Giunto di fronte alla tomba di Lazzaro, Gesù scoppia «in pianto» (11,35), perché «amava» (11,36) il caro amico senza più vita. Dio piange davanti al nostro male, si turba, si commuove. Versa quelle lacrime che forse nemmeno noi riusciamo piùa versare per i nostri peccati. Dio ama la nostra vita più di quanto noi la amiamo e, se lascia che la morte avvenga, lo fa soltanto perché impariamo a riconoscere la sua presenza d’amore in mezzo alle nostre tenebre e al nostro cattivo odore. Poi dice al morto — facendo una cosa palesemente assurda — «Vieni fuori!» (11,43). E il morto esce, torna alla vita. Alla vista di questo prodigio molti «credettero in lui» (11,45). L’ultimo segno che Gesù compie fa risorgere soprattutto il cuore di tutti i presenti, mentre il povero Lazzaro dovrà riaffrontare ancora una volta l’esperienza della morte fisica. E così ora noi sappiamo che Dio non ci salva dalla morte, ma nella morte. Non ci toglie quel limite che ci è necessario per esistere, né la dignità di esserne coscienti. Ci offre la grazia di comprenderlo e di viverlo in modo nuovo. La Pasqua ormai imminente è anticipata dall’episodio di Lazzaro, l’amico del Maestro Gesù, che viene strappato dal disfacimento della morte. Come la voce del Signore, piena di amore e di affetto, ha potuto strappare l’amico dalla momentanea presa della morte, così noi possiamo essere strappati da tutti i legami di morte che ancora ci impediscono di camminare liberi verso la vita eterna.
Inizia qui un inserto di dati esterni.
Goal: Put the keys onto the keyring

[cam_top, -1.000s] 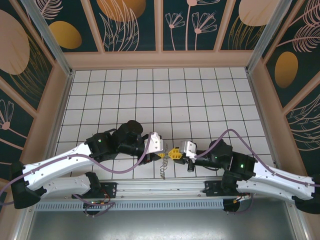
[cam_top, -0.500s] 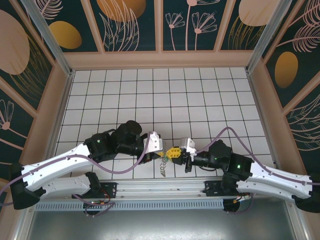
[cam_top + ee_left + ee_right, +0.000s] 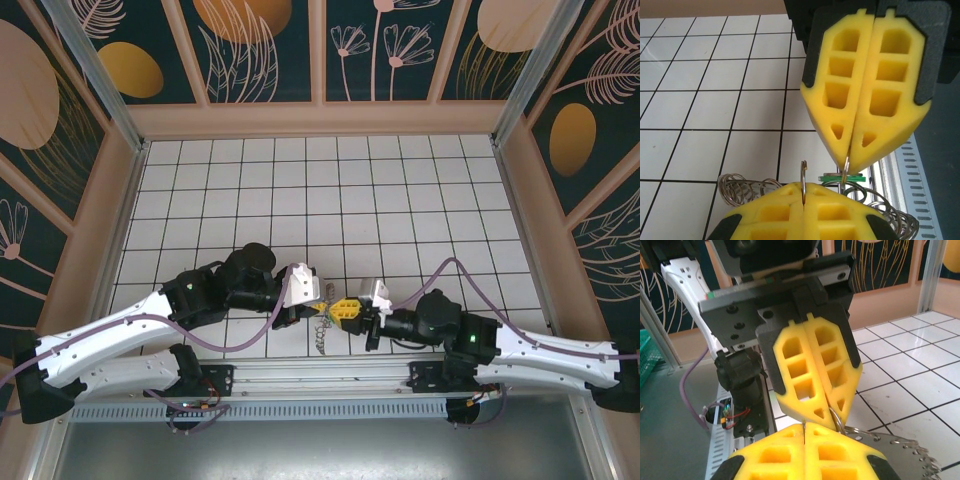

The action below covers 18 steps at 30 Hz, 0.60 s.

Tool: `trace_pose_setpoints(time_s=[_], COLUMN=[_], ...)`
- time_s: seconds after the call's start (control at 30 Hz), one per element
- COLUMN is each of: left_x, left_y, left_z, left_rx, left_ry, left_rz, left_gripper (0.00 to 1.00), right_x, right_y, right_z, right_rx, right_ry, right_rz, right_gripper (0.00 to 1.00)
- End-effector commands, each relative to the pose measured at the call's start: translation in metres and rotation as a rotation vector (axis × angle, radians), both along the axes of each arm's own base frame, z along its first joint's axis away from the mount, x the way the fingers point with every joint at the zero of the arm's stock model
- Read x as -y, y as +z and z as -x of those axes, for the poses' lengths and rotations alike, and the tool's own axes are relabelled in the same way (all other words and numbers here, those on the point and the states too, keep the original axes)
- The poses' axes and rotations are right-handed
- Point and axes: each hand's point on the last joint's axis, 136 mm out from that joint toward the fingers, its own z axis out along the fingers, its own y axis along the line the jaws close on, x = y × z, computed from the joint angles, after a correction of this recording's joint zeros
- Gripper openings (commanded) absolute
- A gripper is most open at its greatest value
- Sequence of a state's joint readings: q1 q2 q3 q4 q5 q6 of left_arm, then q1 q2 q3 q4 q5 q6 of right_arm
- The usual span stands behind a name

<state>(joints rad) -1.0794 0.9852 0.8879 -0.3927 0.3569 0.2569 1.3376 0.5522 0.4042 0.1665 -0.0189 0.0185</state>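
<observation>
Reference for all positions: the keyring (image 3: 803, 172), a thin wire loop standing on edge.

Left hand (image 3: 326, 305): closed, and its wedge tips pinch the keyring. In the left wrist view my own fingers (image 3: 765, 212) hide the lower part of the loop.

Right hand (image 3: 347, 308): closed, tip to tip with the left hand and just beside the keyring. It nips a silvery sliver that runs down into the green key (image 3: 840, 177). The key lies flat and edge-on to me, on the right hand's side of the keyring, with a narrow gap between the two.

Chain (image 3: 320, 340): trails from the keyring toward the aluminium rail (image 3: 320, 385). Close up it is dull grey wire in springy coils, spreading to both sides behind the fingers.

In the way: from above, the two sets of fingers cover the keyring, and I cannot make out the key there. A purple cable (image 3: 250, 335) loops under the left arm, well away from the keyring.

Materials: the fingers are yellow and moulded with open lattice cells, tapering to a wedge on black backing plates. The worktop (image 3: 400, 200) is glossy white tile with black grid lines. The rail is ribbed, slotted metal. The walls (image 3: 260, 50) are dark panels with floral prints.
</observation>
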Motion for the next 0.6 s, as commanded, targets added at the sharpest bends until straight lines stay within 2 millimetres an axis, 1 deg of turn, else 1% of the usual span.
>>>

Dobbiamo essere disposti a farci incontrare nel profondo dei nostri sepolcri, al di là di quelle maschere che sempre indossiamo per apparire rispettabili e amabili agli occhi degli altri. Anche quelli di Dio. Il quale, invece, sta già ardente d’amore davanti al nostro sepolcro. Pronto a introdurci in una vita nuova, non appena diamo ascolto al suo potente grido d’amore: «Vieni fuori!» (11,43).